## PROBLEM DESCRIPTION
First find the line with "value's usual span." in the entries below, then set down exactly every line through the line with "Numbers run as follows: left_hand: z", that line included.

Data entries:
::::

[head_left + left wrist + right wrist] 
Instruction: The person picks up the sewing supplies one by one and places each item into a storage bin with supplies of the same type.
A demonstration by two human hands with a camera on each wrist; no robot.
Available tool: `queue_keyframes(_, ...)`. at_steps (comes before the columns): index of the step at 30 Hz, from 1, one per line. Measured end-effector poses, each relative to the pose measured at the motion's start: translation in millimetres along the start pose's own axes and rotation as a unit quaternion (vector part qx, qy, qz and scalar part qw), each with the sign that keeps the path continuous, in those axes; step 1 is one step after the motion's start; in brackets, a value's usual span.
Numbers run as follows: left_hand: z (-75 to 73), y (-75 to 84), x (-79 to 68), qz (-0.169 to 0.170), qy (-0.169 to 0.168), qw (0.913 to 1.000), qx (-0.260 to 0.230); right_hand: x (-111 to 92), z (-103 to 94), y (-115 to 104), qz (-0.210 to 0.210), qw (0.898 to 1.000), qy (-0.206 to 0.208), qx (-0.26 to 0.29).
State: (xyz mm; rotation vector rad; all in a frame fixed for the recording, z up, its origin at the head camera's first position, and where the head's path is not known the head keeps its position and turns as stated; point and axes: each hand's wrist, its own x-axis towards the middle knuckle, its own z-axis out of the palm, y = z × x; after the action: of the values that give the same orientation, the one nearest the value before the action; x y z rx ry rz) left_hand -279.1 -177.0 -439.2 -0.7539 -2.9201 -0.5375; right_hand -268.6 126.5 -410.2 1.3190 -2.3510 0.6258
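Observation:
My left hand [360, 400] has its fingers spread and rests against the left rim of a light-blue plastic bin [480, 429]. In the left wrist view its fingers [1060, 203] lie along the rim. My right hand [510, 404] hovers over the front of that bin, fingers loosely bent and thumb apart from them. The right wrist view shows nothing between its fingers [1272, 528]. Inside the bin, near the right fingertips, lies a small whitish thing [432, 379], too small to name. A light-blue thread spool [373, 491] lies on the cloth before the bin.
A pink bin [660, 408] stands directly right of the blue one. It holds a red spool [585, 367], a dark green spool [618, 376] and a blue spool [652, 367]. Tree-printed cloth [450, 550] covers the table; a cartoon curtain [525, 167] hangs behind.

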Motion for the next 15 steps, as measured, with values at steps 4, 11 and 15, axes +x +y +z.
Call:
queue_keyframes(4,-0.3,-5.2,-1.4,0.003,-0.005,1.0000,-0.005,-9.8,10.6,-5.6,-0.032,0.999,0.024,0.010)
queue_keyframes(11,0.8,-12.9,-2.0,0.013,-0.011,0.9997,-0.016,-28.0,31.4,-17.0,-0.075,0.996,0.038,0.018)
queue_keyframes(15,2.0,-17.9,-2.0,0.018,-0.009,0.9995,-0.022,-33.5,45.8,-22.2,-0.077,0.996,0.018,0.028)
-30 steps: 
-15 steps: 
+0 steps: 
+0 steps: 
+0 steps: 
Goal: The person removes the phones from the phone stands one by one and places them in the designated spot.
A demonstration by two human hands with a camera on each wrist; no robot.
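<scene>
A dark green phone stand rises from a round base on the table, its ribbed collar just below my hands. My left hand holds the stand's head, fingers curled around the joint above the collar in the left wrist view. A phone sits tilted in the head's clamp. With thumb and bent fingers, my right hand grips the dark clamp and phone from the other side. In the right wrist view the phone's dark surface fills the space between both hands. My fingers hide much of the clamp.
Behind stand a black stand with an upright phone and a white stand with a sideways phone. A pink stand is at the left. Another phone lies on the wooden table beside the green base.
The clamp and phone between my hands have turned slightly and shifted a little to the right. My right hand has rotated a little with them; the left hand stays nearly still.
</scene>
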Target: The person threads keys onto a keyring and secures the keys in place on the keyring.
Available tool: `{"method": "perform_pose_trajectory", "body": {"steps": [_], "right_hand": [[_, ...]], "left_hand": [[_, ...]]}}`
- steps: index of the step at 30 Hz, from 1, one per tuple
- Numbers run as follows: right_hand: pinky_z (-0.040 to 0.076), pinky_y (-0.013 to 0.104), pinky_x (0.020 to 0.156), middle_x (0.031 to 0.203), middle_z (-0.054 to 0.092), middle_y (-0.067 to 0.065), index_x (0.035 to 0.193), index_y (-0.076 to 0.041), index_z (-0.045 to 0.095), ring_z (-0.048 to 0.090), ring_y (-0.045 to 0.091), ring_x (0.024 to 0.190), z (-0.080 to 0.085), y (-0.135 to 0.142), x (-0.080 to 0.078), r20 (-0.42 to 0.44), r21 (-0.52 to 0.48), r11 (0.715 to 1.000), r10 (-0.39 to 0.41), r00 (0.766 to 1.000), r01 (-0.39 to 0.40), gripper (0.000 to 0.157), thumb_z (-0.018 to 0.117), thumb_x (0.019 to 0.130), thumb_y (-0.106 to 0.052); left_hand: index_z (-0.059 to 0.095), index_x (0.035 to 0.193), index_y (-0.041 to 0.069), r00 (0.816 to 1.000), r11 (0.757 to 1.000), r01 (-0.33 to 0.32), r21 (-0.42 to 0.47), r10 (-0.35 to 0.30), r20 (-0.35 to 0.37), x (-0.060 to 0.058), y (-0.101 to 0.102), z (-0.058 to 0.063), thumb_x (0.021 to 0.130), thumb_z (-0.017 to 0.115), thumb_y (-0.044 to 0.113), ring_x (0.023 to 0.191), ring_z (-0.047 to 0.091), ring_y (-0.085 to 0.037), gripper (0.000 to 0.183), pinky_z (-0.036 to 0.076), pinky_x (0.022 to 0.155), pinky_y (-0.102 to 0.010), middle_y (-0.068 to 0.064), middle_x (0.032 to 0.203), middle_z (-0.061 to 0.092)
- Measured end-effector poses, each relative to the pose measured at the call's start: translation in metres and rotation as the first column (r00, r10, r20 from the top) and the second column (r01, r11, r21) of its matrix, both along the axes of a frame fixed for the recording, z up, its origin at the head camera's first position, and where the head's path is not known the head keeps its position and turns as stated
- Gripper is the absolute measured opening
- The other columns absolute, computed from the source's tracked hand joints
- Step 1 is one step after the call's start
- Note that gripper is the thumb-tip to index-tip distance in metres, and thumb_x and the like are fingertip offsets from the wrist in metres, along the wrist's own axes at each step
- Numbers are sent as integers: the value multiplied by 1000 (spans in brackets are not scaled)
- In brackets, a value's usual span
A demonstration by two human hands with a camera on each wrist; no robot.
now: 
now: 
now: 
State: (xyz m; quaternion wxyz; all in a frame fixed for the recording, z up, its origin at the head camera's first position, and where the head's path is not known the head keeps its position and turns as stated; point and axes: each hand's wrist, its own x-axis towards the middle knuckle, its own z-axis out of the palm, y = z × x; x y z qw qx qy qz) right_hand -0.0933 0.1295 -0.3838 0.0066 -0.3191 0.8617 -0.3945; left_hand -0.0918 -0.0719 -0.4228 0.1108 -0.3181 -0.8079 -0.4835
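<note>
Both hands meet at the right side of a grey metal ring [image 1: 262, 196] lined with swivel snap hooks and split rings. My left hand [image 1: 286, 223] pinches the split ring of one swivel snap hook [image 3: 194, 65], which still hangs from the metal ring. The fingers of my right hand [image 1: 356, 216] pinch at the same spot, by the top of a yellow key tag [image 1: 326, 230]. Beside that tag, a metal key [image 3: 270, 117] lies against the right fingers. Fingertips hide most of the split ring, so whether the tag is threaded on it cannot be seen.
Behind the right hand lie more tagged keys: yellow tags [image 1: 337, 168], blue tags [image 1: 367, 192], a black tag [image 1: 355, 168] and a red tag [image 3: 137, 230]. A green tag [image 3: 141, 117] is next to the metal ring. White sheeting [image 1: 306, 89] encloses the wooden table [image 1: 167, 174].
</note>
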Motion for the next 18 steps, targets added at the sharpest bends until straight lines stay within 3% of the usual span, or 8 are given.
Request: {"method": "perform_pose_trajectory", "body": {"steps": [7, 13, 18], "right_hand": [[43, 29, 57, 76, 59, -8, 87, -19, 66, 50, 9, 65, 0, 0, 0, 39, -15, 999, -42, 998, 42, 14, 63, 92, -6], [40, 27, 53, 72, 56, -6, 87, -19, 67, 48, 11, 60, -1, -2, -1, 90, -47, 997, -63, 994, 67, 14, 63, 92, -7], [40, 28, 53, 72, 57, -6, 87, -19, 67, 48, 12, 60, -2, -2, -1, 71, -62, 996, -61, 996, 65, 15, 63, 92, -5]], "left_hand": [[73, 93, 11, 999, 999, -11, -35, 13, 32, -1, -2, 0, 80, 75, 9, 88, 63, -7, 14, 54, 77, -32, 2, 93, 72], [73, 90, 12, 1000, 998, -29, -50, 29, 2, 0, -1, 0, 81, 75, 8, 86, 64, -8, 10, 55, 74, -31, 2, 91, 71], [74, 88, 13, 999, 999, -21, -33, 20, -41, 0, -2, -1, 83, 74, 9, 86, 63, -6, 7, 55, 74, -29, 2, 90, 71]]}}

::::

## EXERCISE OUTPUT
Available tool: `queue_keyframes(_, ...)`. at_steps (comes before the columns): index of the step at 30 Hz, from 1, one per line. Measured end-effector poses, each relative to the pose measured at the motion's start: translation in millimetres along the start pose's own axes and rotation as a unit quaternion (vector part qx, qy, qz and scalar part qw), each with the sign that keeps the path continuous, in those axes; step 1 is one step after the motion's start; in brackets, a value's usual span.
Numbers run as follows: left_hand: z (-75 to 73), y (-75 to 84), x (-79 to 68), qz (-0.169 to 0.170), qy (-0.169 to 0.168), qw (0.913 to 1.000), qx (-0.260 to 0.230); right_hand: x (-111 to 92), z (-103 to 94), y (-115 to 104), qz (-0.210 to 0.210), qw (0.898 to 1.000), qy (-0.206 to 0.208), qx (-0.26 to 0.29).

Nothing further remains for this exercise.